Yeah. That shows up then in physical ailments. The issues are in the tissues.
Yes, absolutely. Journaling is an example. Journaling is really powerful. However, a lot of people fear expressing how they feel because they feel that if I express it, if I write it or say it out loud, then it becomes real. The truth is thoughts would be more dangerous in that sense. If you don’t express, write, or say out loud a thought, you don’t allow it. You don’t feed it, which is a good thing.
You feed thoughts by expressing them and emotions by suppressing them.
If you have a negative thought and you choose not to express it, that’s a good thing. Thoughts aren’t real until you say them out loud, until you write them down. Emotions are already real. You’re feeling them. They’re inside you right now. You’re feeling the anger.
Denying it doesn’t make sense. Actually, you feed thoughts by expressing them, you feed emotions by suppressing them. What should happen is the opposite, so more emotional journaling would be even more effective.
Journaling in general is actually really powerful regardless because there is an expression of the truth about what’s going on. But if we want to get too advanced here and focused, emotional journaling is a lot more effective.

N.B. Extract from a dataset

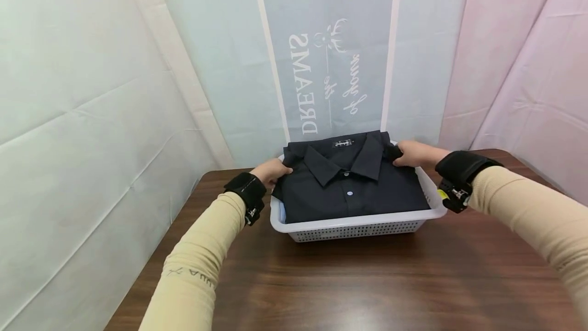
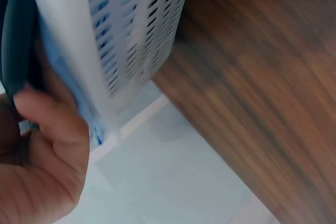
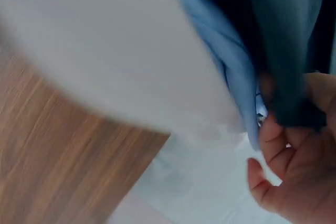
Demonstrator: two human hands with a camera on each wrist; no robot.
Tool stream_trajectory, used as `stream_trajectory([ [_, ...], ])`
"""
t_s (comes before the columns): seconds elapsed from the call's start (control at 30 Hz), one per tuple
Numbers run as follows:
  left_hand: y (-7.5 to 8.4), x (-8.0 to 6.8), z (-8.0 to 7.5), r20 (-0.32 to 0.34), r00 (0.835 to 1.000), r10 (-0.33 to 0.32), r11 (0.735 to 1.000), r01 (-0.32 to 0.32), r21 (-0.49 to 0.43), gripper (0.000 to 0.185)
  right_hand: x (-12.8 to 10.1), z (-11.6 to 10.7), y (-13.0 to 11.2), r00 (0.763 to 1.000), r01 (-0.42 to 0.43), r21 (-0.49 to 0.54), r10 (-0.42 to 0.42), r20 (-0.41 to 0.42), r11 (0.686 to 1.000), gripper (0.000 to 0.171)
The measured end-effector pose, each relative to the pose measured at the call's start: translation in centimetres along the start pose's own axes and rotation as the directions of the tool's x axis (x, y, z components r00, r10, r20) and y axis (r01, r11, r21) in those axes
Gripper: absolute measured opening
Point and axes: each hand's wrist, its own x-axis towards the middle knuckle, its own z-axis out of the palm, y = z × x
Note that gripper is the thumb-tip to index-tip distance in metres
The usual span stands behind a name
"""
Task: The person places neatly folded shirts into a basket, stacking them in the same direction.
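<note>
A folded black shirt (image 1: 317, 195), collar and buttons facing up, lies in the white plastic basket (image 1: 349, 222). My left hand (image 1: 271, 170) grips the shirt's left side near the shoulder, and the left wrist view shows its thumb against the dark cloth. On the opposite side, my right hand (image 1: 415, 153) holds the right shoulder edge between curled fingers. Light blue cloth (image 3: 223, 51) shows between the black shirt and the basket wall in the right wrist view. The lower part of that blue cloth is hidden by the basket.
The basket stands on a dark brown wooden table (image 1: 349, 285), near its far edge. Behind it hangs a pale curtain (image 1: 331, 65) with printed lettering. More light fabric (image 1: 82, 116) hangs along the left, and pinkish fabric (image 1: 528, 75) along the right.
</note>
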Motion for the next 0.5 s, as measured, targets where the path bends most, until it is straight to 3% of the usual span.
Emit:
stream_trajectory([
  [0.1, -0.1, -1.7, -1.1, -0.026, 0.993, 0.113, 0.992, -0.111, 0.066, 0.038, -1.2, -1.2, -0.4, 1.000, 0.005, -0.032, -0.006, -0.024, 0.999, 0.048],
  [0.17, -0.1, -2.3, -1.9, -0.061, 0.975, 0.211, 0.965, -0.198, 0.173, 0.048, -2.0, -1.9, -0.7, 0.997, 0.053, -0.059, -0.056, -0.057, 0.997, 0.065],
  [0.23, 0.0, -2.9, -2.4, -0.038, 0.947, 0.318, 0.909, -0.294, 0.294, 0.062, -2.7, -2.1, -0.8, 0.986, 0.143, -0.117, -0.152, -0.073, 0.983, 0.075],
  [0.33, 0.0, -3.4, -2.1, 0.107, 0.911, 0.398, 0.793, -0.400, 0.459, 0.085, -3.9, -1.1, -0.8, 0.962, 0.265, -0.224, -0.273, -0.005, 0.938, 0.084],
  [0.43, -0.6, -3.5, -0.5, 0.236, 0.897, 0.373, 0.707, -0.440, 0.553, 0.094, -4.7, 1.0, -0.3, 0.944, 0.329, -0.283, -0.309, 0.113, 0.901, 0.089],
  [0.5, -1.1, -3.4, 0.8, 0.257, 0.902, 0.346, 0.657, -0.429, 0.620, 0.095, -4.8, 2.4, 0.1, 0.935, 0.352, -0.304, -0.319, 0.154, 0.885, 0.088],
])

The kind of journaling I do is gratitude journaling. The piece of that that I found most effective and valuable is to rest gratitude for the challenges and the things I didn’t want. Sincerely, because that helps me to zoom out and see things from a bigger perspective like how does this actually serve me? It’s everything, ultimately, is for our highest and best good we just haven’t zoomed out far enough.
Thanks to the person that triggered me, I’m now aware of what I need to work on.
Narrative shifting. Absolutely, narrative shifting is extremely important. When we shift our narrative, suddenly, something is not happening to us, it’s happening for us. One thing that one of my mentors was talking about in terms of relationships is thanks to the person that triggered me, I’m now aware of what I need to work on.
That’s shifting the narrative instead of blaming them. That doesn’t justify what they did, depending on what they did because maybe the trigger may not be intentional. The trigger may be something that is normal for everyone else, but for me, it’s a trigger. Regardless, it’s my responsibility.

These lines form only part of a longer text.